In each experiment, we calculated a number of measures describing the structure of plant-bee networks: (i) connectance, namely the proportion of possible links in the network, calculated as the sum of links divided by the number of cells in the matrix of plant and bee species; (ii) nestedness, namely the extent to which specialist species interact with specific subsets of generalist species and with themselves; (iii) H2', an index of complementary specialization, representing the extent of reciprocal specialist interactions; values range between 0 and 1, lower values corresponding to networks with less specialized interactions; (iv) network size, namely the sum of the total number of bee and plant species in the network; (v) asymmetry of the network, positive values indicating more plant species and negative values indicating more bee species. All metrics were calculated using the bipartite package in software R [37].

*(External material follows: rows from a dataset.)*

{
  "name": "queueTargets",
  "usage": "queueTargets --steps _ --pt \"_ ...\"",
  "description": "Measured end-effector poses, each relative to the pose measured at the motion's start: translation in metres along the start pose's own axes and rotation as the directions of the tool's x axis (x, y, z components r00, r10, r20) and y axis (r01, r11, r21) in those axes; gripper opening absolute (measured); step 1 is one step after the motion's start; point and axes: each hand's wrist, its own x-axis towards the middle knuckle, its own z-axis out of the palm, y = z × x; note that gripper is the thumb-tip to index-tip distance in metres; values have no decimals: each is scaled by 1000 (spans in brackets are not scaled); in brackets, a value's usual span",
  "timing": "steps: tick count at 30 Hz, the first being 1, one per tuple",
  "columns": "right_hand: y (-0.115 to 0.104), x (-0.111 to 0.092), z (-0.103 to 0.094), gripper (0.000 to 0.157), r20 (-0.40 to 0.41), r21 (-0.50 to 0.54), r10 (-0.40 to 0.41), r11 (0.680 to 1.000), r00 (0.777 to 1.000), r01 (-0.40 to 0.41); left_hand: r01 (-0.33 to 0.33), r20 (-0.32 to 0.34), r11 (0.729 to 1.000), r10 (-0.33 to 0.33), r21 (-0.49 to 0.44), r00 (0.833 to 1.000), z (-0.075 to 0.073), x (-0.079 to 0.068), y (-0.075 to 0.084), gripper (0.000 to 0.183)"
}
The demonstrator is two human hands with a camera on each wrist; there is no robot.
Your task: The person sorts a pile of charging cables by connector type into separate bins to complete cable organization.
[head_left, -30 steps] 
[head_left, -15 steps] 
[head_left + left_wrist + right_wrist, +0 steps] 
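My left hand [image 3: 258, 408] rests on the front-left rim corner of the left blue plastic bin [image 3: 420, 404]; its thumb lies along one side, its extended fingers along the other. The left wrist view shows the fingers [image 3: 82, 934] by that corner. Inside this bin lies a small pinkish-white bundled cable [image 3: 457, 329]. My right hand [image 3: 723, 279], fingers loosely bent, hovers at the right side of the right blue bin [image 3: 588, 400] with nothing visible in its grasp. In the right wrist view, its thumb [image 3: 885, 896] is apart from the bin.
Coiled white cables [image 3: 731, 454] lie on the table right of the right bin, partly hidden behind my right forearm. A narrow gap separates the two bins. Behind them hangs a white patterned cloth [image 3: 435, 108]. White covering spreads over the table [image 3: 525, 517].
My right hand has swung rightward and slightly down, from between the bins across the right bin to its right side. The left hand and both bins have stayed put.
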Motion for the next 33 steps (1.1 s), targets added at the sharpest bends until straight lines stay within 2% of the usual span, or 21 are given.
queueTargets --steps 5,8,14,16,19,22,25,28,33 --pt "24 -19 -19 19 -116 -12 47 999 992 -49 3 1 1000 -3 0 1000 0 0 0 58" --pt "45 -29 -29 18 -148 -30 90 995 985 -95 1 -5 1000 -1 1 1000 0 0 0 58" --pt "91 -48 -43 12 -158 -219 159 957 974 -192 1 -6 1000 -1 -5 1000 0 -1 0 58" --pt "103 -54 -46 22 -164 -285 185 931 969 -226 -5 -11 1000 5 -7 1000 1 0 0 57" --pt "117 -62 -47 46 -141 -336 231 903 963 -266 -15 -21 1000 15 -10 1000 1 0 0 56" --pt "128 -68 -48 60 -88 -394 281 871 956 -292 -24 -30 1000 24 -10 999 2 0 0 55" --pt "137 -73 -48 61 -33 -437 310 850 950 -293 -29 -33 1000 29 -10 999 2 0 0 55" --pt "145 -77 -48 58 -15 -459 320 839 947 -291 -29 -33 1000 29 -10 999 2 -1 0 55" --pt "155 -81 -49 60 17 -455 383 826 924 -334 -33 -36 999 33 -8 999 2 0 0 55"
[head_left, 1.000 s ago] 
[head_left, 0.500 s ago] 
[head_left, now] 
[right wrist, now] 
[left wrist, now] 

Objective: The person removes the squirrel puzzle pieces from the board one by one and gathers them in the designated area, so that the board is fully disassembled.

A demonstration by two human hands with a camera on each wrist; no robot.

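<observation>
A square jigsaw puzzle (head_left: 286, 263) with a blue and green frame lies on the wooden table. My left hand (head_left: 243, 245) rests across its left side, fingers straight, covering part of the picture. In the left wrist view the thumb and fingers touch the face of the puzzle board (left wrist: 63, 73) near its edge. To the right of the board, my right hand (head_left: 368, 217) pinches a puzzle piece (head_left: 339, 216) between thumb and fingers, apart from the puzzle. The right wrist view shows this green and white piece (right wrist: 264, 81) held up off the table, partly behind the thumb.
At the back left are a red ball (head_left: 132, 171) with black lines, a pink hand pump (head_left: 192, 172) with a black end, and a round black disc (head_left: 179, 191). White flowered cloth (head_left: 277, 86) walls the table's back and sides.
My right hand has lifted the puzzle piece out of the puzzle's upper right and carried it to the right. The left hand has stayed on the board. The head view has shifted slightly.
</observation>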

To assess how landscape affected plant-bee interaction network structure we used Generalized Linear Models, with a Poisson error distribution. To assess whether any explanatory variables were correlated with each other, we applied Spearman rank correlation tests. All analyses were performed using the software R [37].

Results

Analysis of the virtual landscapes using FRAGSTATS indicated that the percentage forest cover values differed slightly from the descriptors of the experimental treatments (Table 1). For example, for the 0% cover treatment, the actual mean value of the ten replicates obtained in the virtual landscapes was 0.79%, indicating the presence of some forest (Fig 1). This reflects the stochastic element incorporated in GradientLand when generating fractal landscapes, arising from use of a random seed. Mean patch size of forest increased exponentially with an increase in forest cover, whereas area weighted mean patch size increased linearly (Table 1). Mean patch shape index declined gradually with increasing forest cover, but when weighted by area, shape index values displayed a different response, reaching a maximum value at 50% forest cover. Landscape connectance did not show a consistent response with forest cover, values often differing markedly between one forest cover category and the next, along the deforestation gradient (Table 1). In general, in landscapes with relatively low forest cover, most forest was located within a small number of relatively large patches, rather than being divided into a large number of small fragments (Fig 1). This reflects the high fractal index (0.9) used to generate the landscapes and also the forest distribution expected for the Atlantic Forest region [28].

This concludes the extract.